All graphical applications provided in the default JARVICE service catalog support this capability if enabled. Custom applications must use image-common and must inherit from a CentOS 7 (e.g. FROM centos:7 in Dockerfile) or Ubuntu 18.04 (e.g. FROM ubuntu:bionic in Dockerfile) base image, which support the vendor-neutral GL libraries (libglvnd).

General Architecture and Components

OpenGL Applications

This feature uses the EGL capabilities in a compute node's GPU to transparently offload OpenGL 3D rendering and convert it to 2D into a framebuffer. This framebuffer is then remote-displayed down to a browser or VNC client.

Hardware-accelerated EGL-based transparent 3D offload

JARVICE automatically detects EGL capabilities on a compute node's GPU and configures the graphical desktop for hardware offload. Assuming the conditions and requirements described above are met, a user can validate this by opening a Terminal window in an application desktop and typing:

glxinfo -B

JARVICE leverages VirtualGL to enable this offload. No explicit configuration is needed, as ${LD_PRELOAD} and ${VGL_DISPLAY} are set automatically before the platform hands control to apps. JARVICE also plumbs the VirtualGL libraries and binaries themselves into the application container as part of initialization. These are unmodified binaries provided by the VirtualGL project itself for x86 platforms.

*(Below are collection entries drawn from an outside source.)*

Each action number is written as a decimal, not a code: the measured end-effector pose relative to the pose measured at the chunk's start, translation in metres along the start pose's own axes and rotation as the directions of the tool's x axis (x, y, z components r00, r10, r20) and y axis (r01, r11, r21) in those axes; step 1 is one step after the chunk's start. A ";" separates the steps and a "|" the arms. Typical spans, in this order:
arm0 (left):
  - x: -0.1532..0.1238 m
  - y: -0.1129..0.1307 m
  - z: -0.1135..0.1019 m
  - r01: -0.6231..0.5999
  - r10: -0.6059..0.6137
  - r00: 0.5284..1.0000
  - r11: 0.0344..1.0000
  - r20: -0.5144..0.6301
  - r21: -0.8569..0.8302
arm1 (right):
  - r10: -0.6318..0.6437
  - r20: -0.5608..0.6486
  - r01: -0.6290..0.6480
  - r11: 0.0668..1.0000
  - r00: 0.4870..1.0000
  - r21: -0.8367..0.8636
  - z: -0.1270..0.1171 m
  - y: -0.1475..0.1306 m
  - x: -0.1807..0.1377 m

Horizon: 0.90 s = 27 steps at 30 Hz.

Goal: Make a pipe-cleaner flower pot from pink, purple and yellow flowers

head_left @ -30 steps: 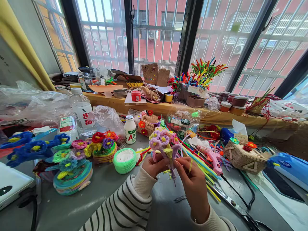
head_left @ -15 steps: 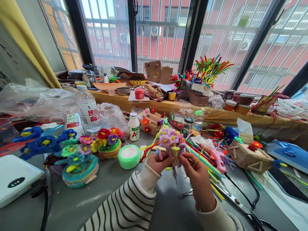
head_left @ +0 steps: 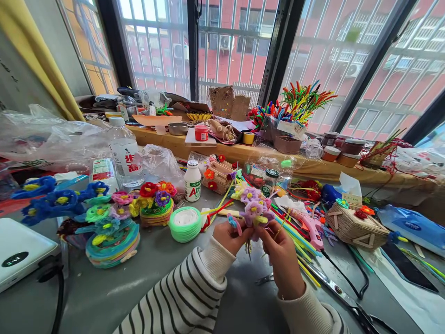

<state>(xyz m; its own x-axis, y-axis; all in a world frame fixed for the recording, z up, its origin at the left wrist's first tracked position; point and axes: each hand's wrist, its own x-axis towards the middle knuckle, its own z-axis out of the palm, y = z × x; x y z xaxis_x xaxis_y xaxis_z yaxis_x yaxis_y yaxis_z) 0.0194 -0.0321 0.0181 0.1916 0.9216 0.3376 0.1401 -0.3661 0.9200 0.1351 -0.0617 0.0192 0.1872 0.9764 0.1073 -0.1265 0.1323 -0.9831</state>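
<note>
A small bouquet of pipe cleaner flowers, mostly lilac with some yellow and pink, is held up over the desk between both hands. My left hand is closed around its left side, near the base. A small blue-and-pink piece sticks up by the left fingers. My right hand pinches the bouquet from the right with thumb and fingers. A thin yellow-green strand rises by the right fingers. Beneath the hands hang the thin stem ends; the fingers partly hide the bouquet's base.
Large scissors and a pink glue gun lie to the right; small pliers-like metal tips show under my right hand. Left stand a green tape-like roll, a white bottle and finished flower pots. Loose pipe cleaners lie beyond.
The bouquet has turned and tipped between my fingers: the lilac blossoms now face me, and the pale yellow cone-shaped piece at its front is less visible. Both hands keep their hold.
</note>
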 end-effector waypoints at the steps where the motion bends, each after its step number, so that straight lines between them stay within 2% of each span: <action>1: 0.000 0.001 -0.001 -0.028 0.027 1.000 0.998 0.016 0.051 | -0.004 -0.005 0.004 1.000 1.000 0.004 0.000 0.001 0.000; 4: 0.001 0.001 -0.003 -0.092 0.085 0.992 0.993 0.088 0.076 | 0.004 0.016 -0.005 0.999 1.000 0.032 -0.001 0.000 0.000; 10: 0.002 -0.003 -0.005 -0.069 0.077 0.983 0.996 0.165 -0.054 | 0.036 0.119 -0.049 0.993 0.992 0.111 -0.005 -0.008 -0.002; 16: 0.003 -0.003 -0.006 -0.064 0.071 0.987 0.997 0.146 -0.052 | -0.011 0.064 0.006 0.997 0.998 0.078 -0.003 -0.002 -0.001; 21: 0.004 -0.005 -0.004 0.030 0.002 0.985 0.982 0.172 -0.184 | -0.124 0.043 0.126 0.991 0.991 -0.039 -0.004 -0.003 -0.004; 25: 0.006 -0.012 -0.007 0.140 -0.057 0.967 0.934 0.250 -0.329 | -0.188 0.115 0.193 0.981 0.975 -0.029 -0.005 -0.010 -0.010; 27: 0.005 -0.013 -0.009 0.127 -0.068 0.979 0.942 0.193 -0.310 | -0.200 0.152 0.206 0.978 0.968 -0.029 -0.004 -0.014 -0.013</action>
<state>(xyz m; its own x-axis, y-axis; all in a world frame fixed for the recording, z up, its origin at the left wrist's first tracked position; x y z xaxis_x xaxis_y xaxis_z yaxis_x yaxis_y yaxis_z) 0.0099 -0.0211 0.0093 0.3655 0.9022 0.2292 -0.1449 -0.1881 0.9714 0.1386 -0.0769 0.0307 0.0587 0.9447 0.3227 -0.0566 0.3258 -0.9437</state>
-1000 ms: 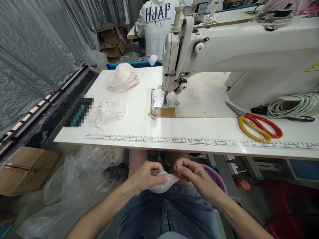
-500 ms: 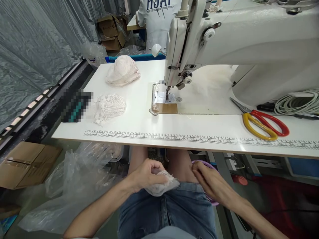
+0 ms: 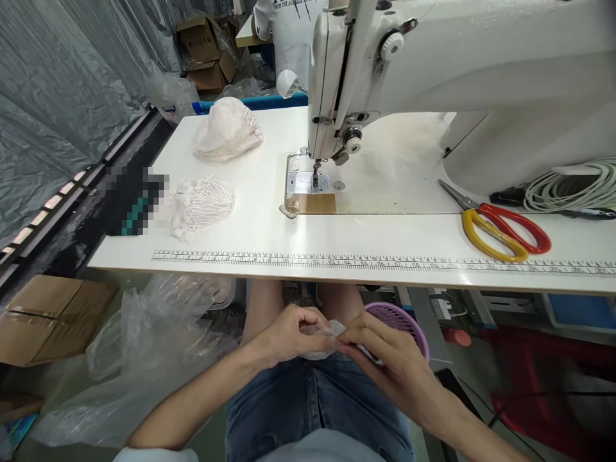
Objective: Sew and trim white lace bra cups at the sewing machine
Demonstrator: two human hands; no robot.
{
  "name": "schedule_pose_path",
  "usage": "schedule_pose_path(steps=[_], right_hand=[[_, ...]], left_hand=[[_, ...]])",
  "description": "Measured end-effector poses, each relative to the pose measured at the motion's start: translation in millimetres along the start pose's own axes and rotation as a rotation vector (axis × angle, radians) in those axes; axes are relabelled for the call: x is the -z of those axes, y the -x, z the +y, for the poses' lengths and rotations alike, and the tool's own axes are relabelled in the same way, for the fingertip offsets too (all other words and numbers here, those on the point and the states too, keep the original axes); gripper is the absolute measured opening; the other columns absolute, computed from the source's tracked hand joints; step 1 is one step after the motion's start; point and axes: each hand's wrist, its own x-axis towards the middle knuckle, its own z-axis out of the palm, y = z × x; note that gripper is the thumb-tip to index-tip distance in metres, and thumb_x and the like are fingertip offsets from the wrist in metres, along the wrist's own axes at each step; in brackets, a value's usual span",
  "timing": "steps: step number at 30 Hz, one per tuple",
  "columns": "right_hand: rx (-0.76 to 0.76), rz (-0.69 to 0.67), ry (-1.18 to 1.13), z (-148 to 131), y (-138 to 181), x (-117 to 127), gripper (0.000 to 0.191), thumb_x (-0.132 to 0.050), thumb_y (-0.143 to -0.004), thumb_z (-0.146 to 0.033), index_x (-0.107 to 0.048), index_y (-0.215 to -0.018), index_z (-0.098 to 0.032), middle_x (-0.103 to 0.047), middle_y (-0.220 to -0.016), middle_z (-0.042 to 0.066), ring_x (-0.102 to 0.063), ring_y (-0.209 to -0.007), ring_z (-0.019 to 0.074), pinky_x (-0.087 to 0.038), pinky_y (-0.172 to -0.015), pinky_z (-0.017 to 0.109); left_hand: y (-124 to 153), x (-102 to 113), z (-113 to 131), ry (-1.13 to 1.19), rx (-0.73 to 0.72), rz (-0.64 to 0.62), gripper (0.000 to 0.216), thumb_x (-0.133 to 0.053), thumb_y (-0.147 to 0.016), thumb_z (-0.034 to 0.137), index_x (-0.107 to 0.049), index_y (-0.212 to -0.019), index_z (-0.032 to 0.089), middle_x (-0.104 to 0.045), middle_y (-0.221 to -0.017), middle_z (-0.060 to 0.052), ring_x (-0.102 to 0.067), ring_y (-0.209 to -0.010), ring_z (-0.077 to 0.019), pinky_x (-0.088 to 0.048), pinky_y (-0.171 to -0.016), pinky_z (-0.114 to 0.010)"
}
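The left hand (image 3: 289,335) is clamping white fabric (image 3: 317,355) between thumb and fingers at six o'clock in the view; the right hand (image 3: 392,346) is pinching its three-o'clock edge. Relative to the fabric, a purple basket (image 3: 418,330) is showing at three o'clock, scissors (image 3: 488,210) are lying at two, a sewing machine (image 3: 423,64) is standing at one.

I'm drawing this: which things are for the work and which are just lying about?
For the work:
white fabric in the left hand, with the right hand at it
probably lacy piece, scissors, sewing machine

Just lying about, it seems:
cardboard box
clear plastic
coiled cord
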Motion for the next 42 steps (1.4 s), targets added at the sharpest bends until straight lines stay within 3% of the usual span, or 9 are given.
schedule_pose_path(steps=[9,13,17,20,22,26,32,42], right_hand=[[-0.020,-0.031,0.179,9.0,-3.0,-11.8,0.016,-0.036,-0.093,-0.022,-0.050,-0.085,-0.019,-0.053,-0.077,0.003,-0.050,-0.061,0.0131,-0.034,-0.053,0.024],[-0.120,0.035,0.278,53.9,25.7,-3.9,0.016,-0.033,-0.093,-0.021,-0.048,-0.087,-0.019,-0.055,-0.078,0.005,-0.053,-0.063,0.0145,-0.039,-0.055,0.025],[-0.251,-0.014,0.615,100.8,66.8,11.3,0.026,-0.030,-0.086,-0.011,-0.055,-0.082,-0.018,-0.062,-0.079,0.011,-0.058,-0.063,0.0205,-0.044,-0.056,0.032],[-0.193,-0.020,0.493,81.6,68.4,20.8,0.023,-0.034,-0.088,-0.016,-0.056,-0.090,-0.021,-0.064,-0.084,0.009,-0.061,-0.076,0.0211,-0.047,-0.064,0.032],[-0.201,0.011,0.277,49.6,52.5,22.1,0.016,-0.041,-0.091,-0.025,-0.052,-0.102,-0.023,-0.062,-0.093,0.007,-0.060,-0.085,0.0197,-0.048,-0.071,0.030],[-0.078,0.068,0.055,4.8,15.3,10.6,0.013,-0.050,-0.090,-0.027,-0.049,-0.102,-0.023,-0.055,-0.100,0.007,-0.055,-0.093,0.0188,-0.046,-0.075,0.029],[-0.062,0.136,0.060,10.1,3.7,-13.1,0.004,-0.049,-0.090,-0.018,-0.047,-0.089,-0.021,-0.053,-0.090,0.004,-0.052,-0.082,0.0173,-0.040,-0.069,0.030],[-0.100,0.176,0.044,5.1,5.6,-19.4,0.006,-0.050,-0.089,-0.019,-0.047,-0.093,-0.021,-0.052,-0.091,0.005,-0.051,-0.084,0.0180,-0.040,-0.073,0.032]], left_hand=[[-1.1,-0.8,-8.7,0.030,0.018,-0.029,0.020,-0.071,-0.065,0.029,-0.063,-0.065,0.011,-0.057,-0.074,-0.002,-0.046,-0.065,-0.0102,-0.033,-0.060,-0.022],[1.0,3.3,-8.1,0.090,0.071,-0.047,0.023,-0.073,-0.064,0.031,-0.066,-0.068,0.010,-0.057,-0.071,-0.003,-0.046,-0.064,-0.0101,-0.033,-0.059,-0.021],[0.6,7.3,-13.2,0.167,0.148,-0.055,0.028,-0.076,-0.061,0.033,-0.068,-0.072,0.009,-0.057,-0.064,-0.002,-0.047,-0.060,-0.0098,-0.035,-0.057,-0.021],[-2.6,6.4,-15.2,0.181,0.172,-0.054,0.030,-0.078,-0.059,0.034,-0.068,-0.071,0.009,-0.058,-0.064,-0.002,-0.048,-0.060,-0.0101,-0.036,-0.058,-0.021],[-4.4,3.8,-14.1,0.172,0.182,-0.037,0.030,-0.078,-0.059,0.034,-0.068,-0.071,0.008,-0.058,-0.063,-0.001,-0.047,-0.059,-0.0092,-0.035,-0.056,-0.020],[-4.0,-2.6,-12.0,0.177,0.134,0.011,0.030,-0.076,-0.061,0.035,-0.067,-0.072,0.008,-0.057,-0.062,-0.001,-0.045,-0.057,-0.0078,-0.034,-0.054,-0.019],[-2.3,-5.3,-18.1,0.166,0.030,0.093,0.030,-0.074,-0.065,0.035,-0.067,-0.074,0.008,-0.059,-0.065,-0.003,-0.048,-0.059,-0.0093,-0.036,-0.055,-0.020],[-5.2,-4.0,-18.5,0.120,-0.002,0.105,0.027,-0.071,-0.068,0.034,-0.067,-0.075,0.008,-0.061,-0.066,-0.003,-0.050,-0.062,-0.0108,-0.037,-0.058,-0.021]])
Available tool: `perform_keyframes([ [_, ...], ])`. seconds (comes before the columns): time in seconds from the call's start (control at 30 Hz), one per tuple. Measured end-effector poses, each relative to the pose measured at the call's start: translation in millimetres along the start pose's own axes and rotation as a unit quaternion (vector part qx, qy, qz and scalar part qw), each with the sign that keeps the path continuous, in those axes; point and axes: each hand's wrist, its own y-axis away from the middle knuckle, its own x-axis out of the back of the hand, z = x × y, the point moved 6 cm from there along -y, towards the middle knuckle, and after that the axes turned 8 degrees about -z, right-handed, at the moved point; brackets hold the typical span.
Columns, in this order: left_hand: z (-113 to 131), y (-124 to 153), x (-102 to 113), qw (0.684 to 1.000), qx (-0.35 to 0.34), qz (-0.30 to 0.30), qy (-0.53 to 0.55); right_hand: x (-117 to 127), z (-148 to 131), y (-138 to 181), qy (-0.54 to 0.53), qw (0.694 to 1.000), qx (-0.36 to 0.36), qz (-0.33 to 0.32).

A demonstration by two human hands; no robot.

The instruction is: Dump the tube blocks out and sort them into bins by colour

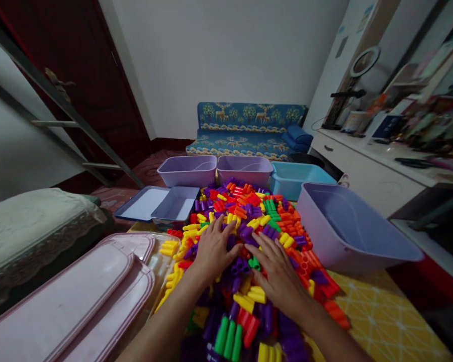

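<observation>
A big heap of plastic tube-shaped blocks (256, 211) in red, yellow, purple, orange and green covers the middle of the table. My left hand (213, 249) lies flat on the heap with its fingers spread over purple and yellow pieces. Just to its right, my right hand (278, 271) also rests palm-down on the pile, fingers apart and pointing toward the left hand. Neither hand visibly grips a block. Pieces under the palms are hidden.
Two purple bins (188, 171) (245, 169) and a blue bin (297, 178) stand behind the heap. A large tilted purple bin (347, 226) is at the right. A blue-grey tray (162, 203) and pink lids (79, 296) lie at the left. A yellow patterned cloth (384, 317) covers the table.
</observation>
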Motion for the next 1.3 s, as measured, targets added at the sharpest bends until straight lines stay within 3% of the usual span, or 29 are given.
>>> perform_keyframes([
  [0.2, -17, -54, 12, 0.998, 0.045, -0.010, 0.042, 27, 10, -54, -0.091, 0.992, -0.039, 0.079],
  [0.4, -45, -84, 24, 0.983, 0.141, 0.053, 0.102, 44, 47, -106, -0.117, 0.979, -0.105, 0.133],
  [0.5, -53, -89, 22, 0.975, 0.116, 0.118, 0.150, 38, 59, -123, -0.124, 0.981, -0.098, 0.112],
  [0.63, -48, -93, 21, 0.964, 0.019, 0.190, 0.183, 30, 56, -129, -0.114, 0.986, -0.084, 0.086],
  [0.83, -27, -94, 10, 0.974, -0.098, 0.120, 0.168, 20, 34, -123, -0.066, 0.995, -0.054, 0.043],
  [1.1, -28, -92, 8, 0.973, -0.096, 0.108, 0.181, 14, 34, -119, -0.103, 0.990, -0.071, 0.065],
  [1.3, -26, -92, 6, 0.977, -0.090, 0.062, 0.182, 14, 30, -117, -0.105, 0.991, -0.068, 0.037],
])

2D rendering (such as GUI widgets and controls) flows directly to the framebuffer via the X11 protocol and is not offloaded.

Please note that while offload to a local GPU can produce very high framerates for rendering (up to hundreds, or more, per second), actual performance will vary based on network latency and bandwidth between the client and the remote application. Because the framebuffer is rendered asynchronously per the VNC protocol, this may result in frames "skipping" when performing 3D-intensive tasks such as rotating models.

Native EGL applications

Applications supporting EGL natively can simply be fed the discovered device from the environment variable ${VGL_DISPLAY}. 2D rendering can simply target ${DISPLAY} for non-3D items such as GUI prompts, etc. For automating launch of existing EGL-based apps, a "wrapper script" is recommended to properly parameterize the application binary with the value of ${VGL_DISPLAY}.

Best Practices

  • To facilitate future functionality allowing jobs to mix GPU and non-GPU parallel workers, it is recommended that the NVIDIA Container Runtime not be deployed on non-GPU capable nodes.
  • To maximize compatibility with HyperHub applications from the catalog, clusters should define nc* machine types for graphical rendering and ng* machine types for full GPU capabilities (graphics rendering + compute). For example, most simulation apps for x86 in the service catalog target nc3 for pre and post processing GUIs.
  • The egl pseudo-device adds no explicit node selection when defined in the machine definition; JARVICE automatically requests GPU 0 from the container runtime as rendering only occurs on this GPU. If rendering targets are single GPU, and the NVIDIA DaemonSet is deployed, use a value of 1 for GPU count in the machine definition. Otherwise, use a label selector to target nodes that have GPU capabilities.
  • It is possible to have multiple jobs rendering on GPU 0 using just the egl pseudo-device and setting the GPU count to 0 in the machine definition; note however that this requires the nvidia-docker runtime be the default container runtime, and may not work on all platforms.
  • If targetting machines with more than 1 GPU, the best practice is to set the GPU count to 1 in the machine definition. Note however that this will limit the number of concurrent visualization jobs on a given system to the number of GPUs available.